Einmal hat er bisher bei seiner Auswahl daneben gelegen. Es sei ihm klar gewesen, dass es ein Versuch werde, so Belmann-Weinrich, und tatsächlich seien die Bilder des Künstlers schlecht angekommen. „Die Leute haben gefragt, wann wieder etwas Neues kommt. Da habe ich ihnen zu viel zugemutet.“
Als Alltagstest für die Kunst bezeichnet Christof Belmann-Weinrich die Ausstellungen in der „Galerie im Drübbelken“, mit denen er durchaus eine pädagogisch-didaktische Absicht verbindet, die aber immer auch ein Stück weit dazu dienen, die Gaststätte zu schmücken und das Publikum zu unterhalten.

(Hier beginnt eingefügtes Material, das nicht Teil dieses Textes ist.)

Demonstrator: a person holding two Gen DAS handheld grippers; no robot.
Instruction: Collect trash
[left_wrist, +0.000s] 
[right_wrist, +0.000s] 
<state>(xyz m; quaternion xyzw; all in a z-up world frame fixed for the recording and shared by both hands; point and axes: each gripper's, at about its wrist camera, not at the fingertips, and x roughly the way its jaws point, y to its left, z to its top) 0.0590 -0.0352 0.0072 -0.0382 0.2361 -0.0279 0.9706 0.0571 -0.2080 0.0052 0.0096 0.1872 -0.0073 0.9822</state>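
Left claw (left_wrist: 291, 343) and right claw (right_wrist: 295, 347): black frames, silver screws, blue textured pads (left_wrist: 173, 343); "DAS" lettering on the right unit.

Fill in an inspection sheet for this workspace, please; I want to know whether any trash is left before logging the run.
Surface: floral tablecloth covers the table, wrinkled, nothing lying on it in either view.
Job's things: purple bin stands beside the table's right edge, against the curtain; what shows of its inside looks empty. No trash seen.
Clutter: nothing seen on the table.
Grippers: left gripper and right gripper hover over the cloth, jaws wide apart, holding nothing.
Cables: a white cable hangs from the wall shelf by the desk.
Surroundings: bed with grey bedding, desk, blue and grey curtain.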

Grundsätzlich kommt die Kunst über ihren Köpfen bei vielen Gästen gut an. „Manche interessiert es gar nicht“, weiß der Kurator. Aber nachmittags kämen Besucher gezielt, um sich die Werke anzusehen, und das abendliche Publikum diskutiere über die Werke. „Wir haben eine recht künstlerische Klientel, und da bekommen wir Kritik und Nachfragen.“

Aktuelle Ausstellung

Noch bis zum 16. März ist in der „Galerie im Drübbelken“ die kontrastive Ausstellung „Two Sides of Outside“ zu sehen. Sowohl die Werke von Guido Ross (Recklinghausen) als auch von Peter Quiskamp (Marl) entsprechen nicht dem Mainstream. Während Ross die Betrachter seiner Acrylgemälde in eine Märchen- und Fantasywelt entführt, sind Quiskamps Kohlezeichnungen von Expressionismus und Surrealismus beeinflusst.